What would wayward air talent say upon their return to TV if Gerald Ford hadn’t given them the go-to cliché in his inaugural address in 1974?
“Guys, guys, guys, guys,” said Kelly Ripa when she returned to “Live!” Tuesday morning after a weeklong absence. “Our long national nightmare is over!”
Ripa, now 45, was two months shy of her fourth birthday when Ford made the “national nightmare” phrase famous on Aug. 9, 1974, the day he was sworn in as president after Richard Nixon resigned.
Heaven knows if Ripa is aware of the phrase’s origins, but her audience lapped it up Tuesday on the show. They gave her a long standing ovation when she came on-stage hand-in-hand with Michael Strahan because -- let’s face it -- co-workers always hold hands, right?
The first five minutes of Ripa’s show -- “Live! With Kelly and Michael” -- was devoted to addressing her absence from the show ever since she learned that Strahan had accepted a promotion to “Good Morning America.”
Apparently, no one informed Ripa that she was losing her co-host to “GMA” until all the phone calls, negotiations and contract signings were over and done with. She felt blindsided, neglected and disrespected. So she protested with a reported sick-out, until ABC persuaded her to come back, reportedly with letters from their lawyers to her lawyers reminding her that she had a contract that she had better not breach.
“Please sit down. Please, please be seated,” Ripa said to her studio audience as they greeted her with a standing ovation. “I’m going to be completely honest,” she said, using a word -- “honest” -- that immediately makes you think the opposite. “I’m fairly certain that there are trained professional snipers with tranquilizer darts in case I drift too far off message!” she said. Honestly?
“I just want to honestly [using this word a second time] sincerely thank you for welcoming me back to this show,” she said. “The love, the show of support through this bizarre time has been really overwhelming.

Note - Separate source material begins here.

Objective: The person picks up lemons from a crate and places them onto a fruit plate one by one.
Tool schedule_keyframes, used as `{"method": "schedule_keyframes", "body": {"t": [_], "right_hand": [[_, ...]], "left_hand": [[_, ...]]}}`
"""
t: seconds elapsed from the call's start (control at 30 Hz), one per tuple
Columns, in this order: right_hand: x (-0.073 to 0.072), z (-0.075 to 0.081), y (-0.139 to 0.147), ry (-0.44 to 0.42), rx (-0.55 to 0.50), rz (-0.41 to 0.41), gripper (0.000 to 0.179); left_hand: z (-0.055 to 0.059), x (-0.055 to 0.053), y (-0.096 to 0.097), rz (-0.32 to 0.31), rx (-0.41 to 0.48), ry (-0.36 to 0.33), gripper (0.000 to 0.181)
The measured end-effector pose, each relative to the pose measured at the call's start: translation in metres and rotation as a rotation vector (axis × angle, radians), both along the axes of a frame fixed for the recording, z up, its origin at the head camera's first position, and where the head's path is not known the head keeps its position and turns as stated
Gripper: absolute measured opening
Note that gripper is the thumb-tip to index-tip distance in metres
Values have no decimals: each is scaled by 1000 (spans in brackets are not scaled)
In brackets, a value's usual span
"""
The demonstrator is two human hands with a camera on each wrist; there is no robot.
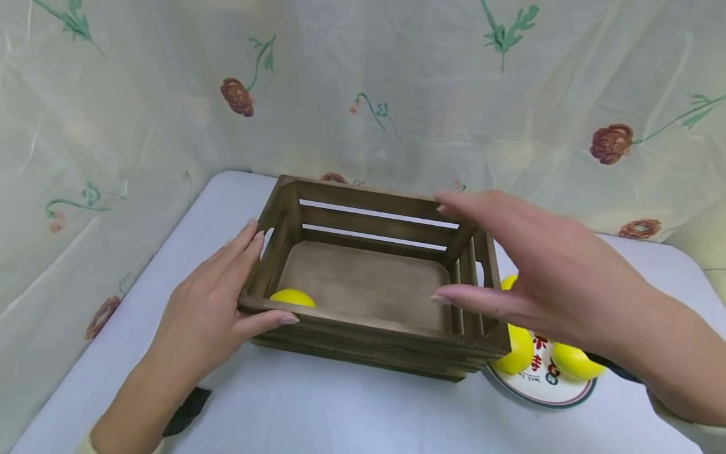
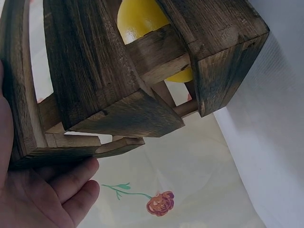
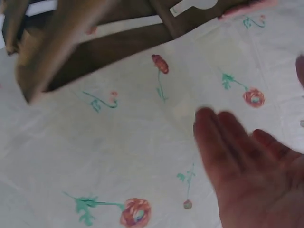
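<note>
A dark brown slatted wooden crate (image 1: 368, 325) stands on the white table in the head view. My left hand (image 1: 207, 302) holds its front left corner, thumb over the front rim and fingers along the left end. In the left wrist view, those fingertips (image 2: 81, 202) lie against the crate's wood. One lemon (image 1: 292, 297) is inside the crate at the front left, partly hidden by the front wall. My right hand (image 1: 544, 271) hovers over the right end, thumb and fingers spread apart, holding nothing. The right wrist view shows this hand (image 3: 256, 171) apart from the crate.
Right of the crate, a white plate (image 1: 544, 394) with red characters and a dark rim carries several lemons (image 1: 573, 360), partly covered by the right hand and crate. A flower-patterned curtain (image 1: 397, 75) hangs behind and left of the white table (image 1: 317, 410).
</note>
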State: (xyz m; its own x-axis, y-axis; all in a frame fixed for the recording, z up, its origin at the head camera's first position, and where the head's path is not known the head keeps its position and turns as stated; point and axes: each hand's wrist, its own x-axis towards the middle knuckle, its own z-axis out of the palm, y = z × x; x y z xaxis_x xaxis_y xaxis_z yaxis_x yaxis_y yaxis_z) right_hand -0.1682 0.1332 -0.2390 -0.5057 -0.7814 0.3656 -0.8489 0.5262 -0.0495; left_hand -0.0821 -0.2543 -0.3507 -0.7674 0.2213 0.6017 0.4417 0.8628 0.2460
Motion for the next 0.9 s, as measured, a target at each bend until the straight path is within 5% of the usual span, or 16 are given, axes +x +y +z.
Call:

“I needed a couple of days to gather my thoughts. After 26 years with this company, I earned the right,” Ripa’s speech continued. “And let’s be honest [usage No. 3], I know half of you called in sick to be here, so we get each other!”
“In that time, I gained some perspective,” she said. “I always speak from the heart. I didn’t want to come out here and just, like, say something I might regret. So, what transpired, though, over the course of a few days has been extraordinary in the sense that it started a much greater conversation about communication and consideration, and most importantly, respect in the workplace.” The audience cheered wildly at this “respect” remark.
“And since we’re being honest [usage No. 4], no, I don’t consider this just a workplace. This is my second home. …
“Apologies have been made, and the best thing to come out of all of this, you guys, is that our parent company has assured me that ‘Live!’ is a priority,” she said. She was referring first to the apologies she has reportedly received from Strahan and from Ben Sherwood, president of the Disney-ABC Television Group. The second part of this portion of her speech was meant to address rumors that “Live!” would eventually have to give up its 9 a.m. (Eastern) time period for a third hour of “GMA.”
“There is a commitment to this show and the people that work here and, most importantly, to you the viewers who have watched us every day for 30 years,” Ripa said. “I am thrilled for Michael. I am thrilled for you,” she said, turning to Strahan, who was not seen on-camera during her entire speech. “This is a tremendous opportunity and I couldn’t be, and we couldn’t be, prouder of you and everything we accomplished together.
“So back to the show,” she said. “This is entertainment. It’s supposed to be entertaining. So let’s get back to what we do best and start the show. Oh, wait, incidentally, I just want to say one thing. My Dad, who was a bus driver for 30 years, thinks we’re all crazy. And I think he’s right.”
“I’m so happy you’re back,” Strahan said to Ripa when he was finally noticed by the “Live!” cameras. “And one thing I know about you is you love this show, you love the fans, you love the staff, I love you and I am so happy you’re here ’cause you brought me here -- with [executive producer Michael] Gelman -- and this show has been transforming for me.
“And I know this show lives on because you are the queen of morning television and will continue to be!” Strahan said.